Practical LinkLoot angle
For builders, Jalapeno is a planning signal. If your product depends on high-volume LLM calls, long-running Codex tasks, or agent loops with many tool calls, inference economics matter as much as model quality.
Do not assume instant cheaper tokens. Watch for concrete changes: new OpenAI API pricing, higher rate limits, more stable latency during demand spikes, Codex task throughput, and any public technical report comparing Jalapeno against current accelerators.
This also strengthens the case for designing AI workflows that can route work by cost and latency. Keep expensive reasoning steps narrow, cache repeatable outputs, and split high-volume tasks from premium reasoning tasks.
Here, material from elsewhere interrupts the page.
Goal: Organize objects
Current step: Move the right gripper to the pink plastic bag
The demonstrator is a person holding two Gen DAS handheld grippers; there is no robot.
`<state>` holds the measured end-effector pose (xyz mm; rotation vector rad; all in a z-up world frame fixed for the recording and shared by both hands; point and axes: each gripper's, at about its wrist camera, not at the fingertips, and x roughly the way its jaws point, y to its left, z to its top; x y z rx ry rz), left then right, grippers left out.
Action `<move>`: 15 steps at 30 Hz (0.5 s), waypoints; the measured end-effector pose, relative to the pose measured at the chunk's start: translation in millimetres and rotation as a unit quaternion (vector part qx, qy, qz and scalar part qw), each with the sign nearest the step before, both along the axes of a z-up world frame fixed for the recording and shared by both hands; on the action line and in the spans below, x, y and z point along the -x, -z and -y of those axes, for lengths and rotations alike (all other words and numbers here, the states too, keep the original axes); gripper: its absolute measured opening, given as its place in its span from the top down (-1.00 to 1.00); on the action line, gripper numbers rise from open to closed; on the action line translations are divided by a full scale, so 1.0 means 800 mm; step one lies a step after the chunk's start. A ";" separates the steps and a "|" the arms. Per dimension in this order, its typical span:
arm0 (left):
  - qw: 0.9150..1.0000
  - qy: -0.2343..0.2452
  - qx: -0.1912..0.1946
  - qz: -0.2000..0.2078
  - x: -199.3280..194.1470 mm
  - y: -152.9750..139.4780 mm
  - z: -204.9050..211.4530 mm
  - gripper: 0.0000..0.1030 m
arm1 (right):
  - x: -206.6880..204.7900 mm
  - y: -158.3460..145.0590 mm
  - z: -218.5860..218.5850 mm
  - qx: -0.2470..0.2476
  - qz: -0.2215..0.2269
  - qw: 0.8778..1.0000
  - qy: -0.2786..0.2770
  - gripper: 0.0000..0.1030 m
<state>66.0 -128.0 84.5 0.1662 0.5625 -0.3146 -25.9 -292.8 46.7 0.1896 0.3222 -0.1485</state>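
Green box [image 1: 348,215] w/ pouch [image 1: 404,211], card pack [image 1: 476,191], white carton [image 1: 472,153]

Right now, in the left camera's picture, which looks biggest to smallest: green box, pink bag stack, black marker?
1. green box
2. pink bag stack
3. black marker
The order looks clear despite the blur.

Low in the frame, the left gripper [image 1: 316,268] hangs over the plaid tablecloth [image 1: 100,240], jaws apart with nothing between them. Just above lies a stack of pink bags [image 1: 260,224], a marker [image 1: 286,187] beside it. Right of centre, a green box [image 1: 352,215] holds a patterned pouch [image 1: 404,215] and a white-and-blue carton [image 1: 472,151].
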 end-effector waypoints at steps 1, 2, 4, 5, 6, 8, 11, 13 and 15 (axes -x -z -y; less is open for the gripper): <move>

LinkLoot's /guides/ai-workflow-automation hub is the right place to connect that infrastructure shift to practical workflow design.
What to verify before you act
- Check whether OpenAI publishes the promised technical report with final performance-per-watt numbers.
- Watch the OpenAI API pricing page and changelog for model-specific cost or rate-limit changes.
- Confirm whether Codex, ChatGPT, or API workloads actually move to Jalapeno-backed infrastructure.
- Track whether deployment begins by the end of 2026 as stated, and whether it is region-limited.
- Separate inference impact from training impact; OpenAI has described Jalapeno as an inference processor, not a training chip.
Source check
Confirmed by OpenAI: Jalapeno is OpenAI's first LLM-optimized inference processor, co-developed with Broadcom, with Celestica involved in system integration. OpenAI says lab samples are running workloads, a technical report is coming, and initial deployment is planned by the end of 2026.
Independent context: TechCrunch corroborates that Jalapeno is OpenAI's first custom-built inference processor and ties it to OpenAI's effort to reduce dependence on Nvidia GPUs. The Verge independently frames the chip as OpenAI's first AI processor and part of a broader full-stack infrastructure push.
Early or unverified: final benchmarks, direct user-facing pricing impact, rate-limit changes, production yield, and whether the chip becomes available outside OpenAI-operated workloads.
No. OpenAI has announced Jalapeno as internal inference infrastructure, not a public API option or developer-selectable chip.